Christian Lindners Rede im Landtag von NRW am 2. Februar hätte noch so glänzend in Form und Inhalt sein können, selbst in der Landes-Presse wäre die Aufmerksamkeit gering gewesen. Stattdessen geriet Lindners Replik auf den Zwischenruf des SPD-Abgeordneten Volker Münchow mit über einer Million Aufrufen erst zum Internethit und dann zogen alle klassischen Medien nach. Am 2. und 3. Februar stießen die User, Leser, Hörer und Seher überall und wiederholt auf den Videoclip aus dem Mitschnitt der Düsseldorfer Landtagssitzung. Die Reichweite nähert sich eineinhalb Millionen.
Hier die Fakten: FDP-Fraktionsvorsitzender Christian Lindner spricht im Düsseldorfer Landtag nach Ministerpräsidentin Hannelore Kraft, SPD über den Rückstand der digitalen Entwicklung des Landes. Schon in den ersten 20 Minuten erregt seine scharfe, aber sachliche Kritik an der Regierung Kraft den Unmut der Abgeordneten von SPD und Grünen. Als Lindner sich in Minute 21 dem Stellenwert von Unternehmensgründungen und Gründergeist zuwendet, ruft Münchow hämisch dazwischen, „da haben Sie ja Erfahrung“. Hämisch, weil eine Internetfirma von Christian Lindner 2001 gescheitert ist.
Nur hatte die Ministerpräsidentin in ihrer Regierungserklärung eben gefordert, das „Scheitern von Pionieren nicht ein Leben lang biografisch als Stigma zu verwenden.“ Vor diesem Hintergrund legte der SPD-Mann Münchow den „Ball auf den Elfmeterpunkt“, wie Lindner ein paar Minuten später selbst formulierte. Lindner verwandelte die unbedachte und unprofessionelle Vorlage des eher unbekannten SPD- Fraktionsgeschäftsführers Münchow in den nächsten drei Minuten in einen ebenso spaßigen wie vernichtenden Exkurs. Der gipfelt in Lindners polemischem Satz, dass Münchow mit seinem „dämlichen Zwischenruf“ die Regierungserklärung von Ministerpräsidentin Kraft „zur Makulatur“ gemacht habe.

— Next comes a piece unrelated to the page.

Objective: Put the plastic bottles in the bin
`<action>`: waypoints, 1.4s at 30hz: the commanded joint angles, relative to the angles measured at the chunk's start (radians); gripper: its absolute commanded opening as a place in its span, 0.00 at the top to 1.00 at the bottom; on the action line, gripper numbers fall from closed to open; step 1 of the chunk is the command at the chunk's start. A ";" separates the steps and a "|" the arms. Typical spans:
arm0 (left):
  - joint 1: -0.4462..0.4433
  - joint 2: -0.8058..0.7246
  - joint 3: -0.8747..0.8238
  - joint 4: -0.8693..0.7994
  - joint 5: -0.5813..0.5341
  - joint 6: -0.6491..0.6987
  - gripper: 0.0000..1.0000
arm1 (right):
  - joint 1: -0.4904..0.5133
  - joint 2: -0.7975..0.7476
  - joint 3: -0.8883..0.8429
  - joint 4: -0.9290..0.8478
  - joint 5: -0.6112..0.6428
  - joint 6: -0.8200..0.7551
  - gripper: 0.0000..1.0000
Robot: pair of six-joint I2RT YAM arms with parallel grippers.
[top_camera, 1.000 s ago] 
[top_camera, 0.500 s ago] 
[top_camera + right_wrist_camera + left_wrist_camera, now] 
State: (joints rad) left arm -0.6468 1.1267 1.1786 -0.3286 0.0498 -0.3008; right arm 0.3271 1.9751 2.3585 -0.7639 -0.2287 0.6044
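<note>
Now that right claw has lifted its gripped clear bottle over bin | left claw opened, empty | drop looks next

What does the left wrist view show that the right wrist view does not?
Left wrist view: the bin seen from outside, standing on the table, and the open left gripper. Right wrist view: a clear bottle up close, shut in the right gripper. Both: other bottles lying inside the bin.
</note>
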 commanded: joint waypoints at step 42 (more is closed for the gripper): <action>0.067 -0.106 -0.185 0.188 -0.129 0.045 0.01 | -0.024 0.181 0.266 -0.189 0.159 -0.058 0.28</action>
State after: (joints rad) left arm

„Wutrede“? Keine Spur von Wut, wohl aber von unbändigem Spaß über ein so fabelhaftes Geschenk. Lindners Freude nahm von Minute zu Minute derart zu, dass er am Ende unter dem lauten Gelächter des Landtagsplenums selbst sagte: „So, das hat Spaß gemacht.“ Wonach er seine in der Sache scharfe Kritik an der Politik der rot-grünen Landesregierung 11 Minuten fortsetzte. Der Schlussapplaus fiel überdurchschnittlich lang und laut aus.
Der Vorgang ist ein Lehrstück unserer Medienwelt, der traditionellen Medien, der neuen und ihrer gegenseitigen Wirkungen. Einer schreibt „Wutrede“ und alle wiederholen es ungeprüft und ohne nachzudenken. Bis sich die ersten ein eigenes Bild machen, vergeht mehr als ein Tag. Süddeutsche und Handelsblatt etwa finden, dass Lindners Vorwurf an Münchow, vom Staat zu leben, nicht zutrifft, weil er auch mal in der freien Wirtschaft arbeitete. In den Leserkommentaren der alten Medien, bei Twitter und auf Facebook bekunden viele ihre Zuneigung und Abneigung für Lindner und die FDP, was zunehmend mit dem Anlass nichts mehr zu tun hat. Aber nach diesem Muster geht es halt bei den meisten Usern, Lesern, Hörern und Sehern immer überwiegend zu: Es ist ja auch ihr gutes Recht, ihren Gefühlen Ausdruck zu geben.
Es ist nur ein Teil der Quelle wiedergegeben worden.